* The problem: In the material below, identify each line bearing the word "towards". Reproduce those lines.

___ Data provided ___

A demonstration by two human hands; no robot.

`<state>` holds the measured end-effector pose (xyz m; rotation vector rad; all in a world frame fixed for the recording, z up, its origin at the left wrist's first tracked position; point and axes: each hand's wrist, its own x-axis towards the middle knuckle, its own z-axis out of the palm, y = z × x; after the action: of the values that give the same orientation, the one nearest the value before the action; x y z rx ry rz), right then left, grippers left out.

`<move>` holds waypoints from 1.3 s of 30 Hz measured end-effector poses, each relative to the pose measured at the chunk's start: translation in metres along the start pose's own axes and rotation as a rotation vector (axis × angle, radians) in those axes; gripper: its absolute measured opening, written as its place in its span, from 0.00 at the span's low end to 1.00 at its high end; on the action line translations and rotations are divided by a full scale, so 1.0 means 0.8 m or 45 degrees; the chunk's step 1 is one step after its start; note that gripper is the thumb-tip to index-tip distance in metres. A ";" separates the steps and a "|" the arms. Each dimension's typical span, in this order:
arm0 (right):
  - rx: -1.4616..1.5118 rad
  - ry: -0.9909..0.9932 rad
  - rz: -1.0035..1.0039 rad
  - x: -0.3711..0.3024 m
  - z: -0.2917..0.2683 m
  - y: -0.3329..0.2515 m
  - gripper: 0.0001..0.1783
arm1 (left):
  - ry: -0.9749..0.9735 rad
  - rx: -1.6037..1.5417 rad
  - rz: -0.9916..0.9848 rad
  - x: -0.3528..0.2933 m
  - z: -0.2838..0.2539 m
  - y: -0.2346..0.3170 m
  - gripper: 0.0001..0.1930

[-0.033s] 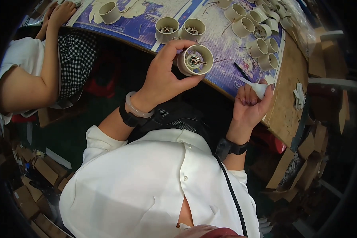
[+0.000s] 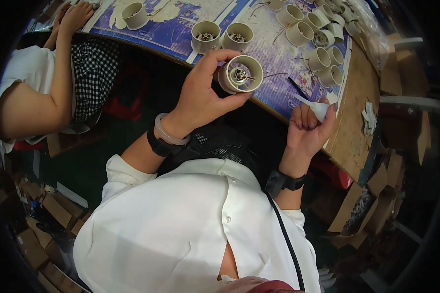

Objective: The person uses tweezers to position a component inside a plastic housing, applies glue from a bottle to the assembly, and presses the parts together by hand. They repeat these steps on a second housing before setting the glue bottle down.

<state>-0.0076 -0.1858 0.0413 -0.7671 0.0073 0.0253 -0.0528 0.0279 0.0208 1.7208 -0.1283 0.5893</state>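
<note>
My left hand [image 2: 203, 93] grips a cream round motor housing [image 2: 223, 80] by its side, thumb below and fingers above. Its open end faces up, showing a small motor [image 2: 239, 75] with a copper-coloured centre; a thin wire sticks out to the right. To the right, my right hand [image 2: 308, 122] is closed round a small white squeeze bottle [image 2: 319, 110], whose long thin nozzle points up and left toward the housing, apart from it. Just beyond the left hand, two similar housings [image 2: 206, 37] stand upright on the table, motors visible inside.
The table [image 2: 173, 46] has a worn blue-and-white covering. Several more housings [image 2: 299, 33] crowd its far right, beside a clear plastic bag [image 2: 369, 29]. A black pen-like stick [image 2: 297, 87] lies near the nozzle. At left sits another person [image 2: 39, 93]. Cardboard boxes [image 2: 347, 210] stand at right.
</note>
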 end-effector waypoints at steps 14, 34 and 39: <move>-0.493 0.105 -0.385 -0.010 0.005 0.000 0.14 | -0.190 -0.796 -0.400 -0.004 0.001 -0.011 0.32; -0.707 0.046 -0.527 -0.016 0.000 0.001 0.17 | -0.185 -0.612 -0.241 -0.005 0.002 -0.006 0.33; -0.732 0.036 -0.539 -0.014 -0.002 0.002 0.17 | -0.191 -0.505 -0.142 -0.006 0.007 -0.006 0.33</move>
<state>-0.0184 -0.1859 0.0394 -1.3301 -0.1407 -0.4015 -0.0534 0.0229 0.0136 1.3738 -0.2375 0.3255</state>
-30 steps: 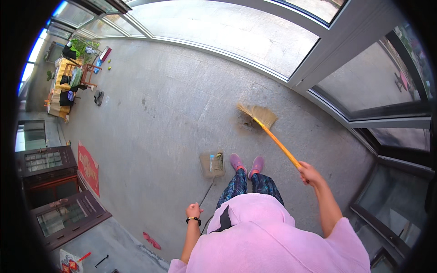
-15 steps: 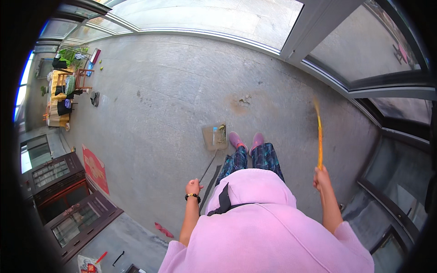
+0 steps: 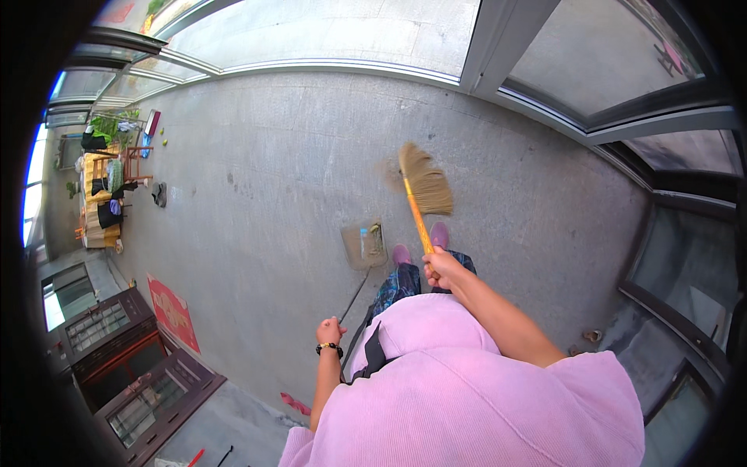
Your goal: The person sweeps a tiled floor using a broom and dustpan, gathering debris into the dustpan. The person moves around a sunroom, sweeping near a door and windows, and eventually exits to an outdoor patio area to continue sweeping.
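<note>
With my right hand I grip a broom by its orange-yellow handle. Its wide straw head rests on or just over the grey floor, ahead of my pink shoes, and covers part of a patch of dirt. My left hand, with a dark beaded bracelet at the wrist, is closed round the thin dark handle of a long-handled dustpan. The pan lies on the floor to the left of my feet. Some debris and a small blue-and-white piece show inside it.
Glass doors and window frames run along the far side and the right. A red mat lies by the dark wooden door at left. Farther off stand a table, a small wooden chair and plants. A grey shoe sits on the floor.
My right hand has swung the broom inward from the far right to in front of my feet, its head now over the dirt patch. The left hand and dustpan have hardly moved.
</note>
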Available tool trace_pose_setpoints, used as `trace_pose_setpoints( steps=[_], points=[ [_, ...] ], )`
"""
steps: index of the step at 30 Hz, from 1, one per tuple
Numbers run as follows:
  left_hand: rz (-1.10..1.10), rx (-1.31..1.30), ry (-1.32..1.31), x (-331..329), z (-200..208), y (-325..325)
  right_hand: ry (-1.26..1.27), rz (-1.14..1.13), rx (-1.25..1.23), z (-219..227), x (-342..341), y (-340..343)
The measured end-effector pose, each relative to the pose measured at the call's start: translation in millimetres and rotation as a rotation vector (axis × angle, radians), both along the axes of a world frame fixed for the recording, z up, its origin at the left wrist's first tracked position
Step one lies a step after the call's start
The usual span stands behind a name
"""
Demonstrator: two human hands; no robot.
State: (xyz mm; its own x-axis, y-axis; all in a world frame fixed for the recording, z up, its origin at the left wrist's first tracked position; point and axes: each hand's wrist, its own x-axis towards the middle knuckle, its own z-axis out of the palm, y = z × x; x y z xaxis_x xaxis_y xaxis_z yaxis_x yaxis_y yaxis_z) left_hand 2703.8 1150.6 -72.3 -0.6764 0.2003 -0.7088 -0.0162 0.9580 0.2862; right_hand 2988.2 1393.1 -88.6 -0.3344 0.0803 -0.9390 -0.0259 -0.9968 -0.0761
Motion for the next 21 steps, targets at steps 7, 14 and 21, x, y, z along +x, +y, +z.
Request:
trace_pose_setpoints(
  steps=[7, 14, 21],
  points=[
    [-0.008, -0.013, -0.085, -36.7, -25.2, -15.4, -0.067, -0.036, 0.212, 98.2, 64.7, -40.8],
    [-0.018, -0.002, -0.048, -48.4, -24.7, -28.8, -0.310, 0.248, 0.352, 190.7, 100.8, -21.1],
    [0.001, -0.011, -0.015, -41.5, -19.0, -57.5, -0.354, 0.529, 0.786, 18.7, 49.8, 88.7]
  ],
)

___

* Output:
`<state>` holds the measured end-effector pose (xyz m; rotation vector rad; all in a world frame fixed for the recording, z up, its origin at the left wrist's first tracked position; point and axes: each hand's wrist, its own x-axis towards the middle knuckle, its own z-axis out of the palm, y = z × x; after the action: of the values that give the same orientation, the one nearest the value before the action; x y z rx ry rz), right then left, grippers left out.
State: (xyz mm; its own x-axis, y-axis; all in a world frame fixed for the recording, z up, its origin at the left wrist's first tracked position; point and axes: each hand's wrist, its own x-axis towards the middle knuckle, its own z-axis out of the palm, y = z × x; x y z xaxis_x xaxis_y xaxis_z yaxis_x yaxis_y yaxis_z) left_hand 2703.8 1150.6 -72.3 -0.6764 0.2003 -0.7088 -0.0162 0.9580 0.2862; right_hand 2988.2 1393.1 -88.6 -0.3344 0.0803 -0.9390 -0.0259 -0.9968 -0.0761

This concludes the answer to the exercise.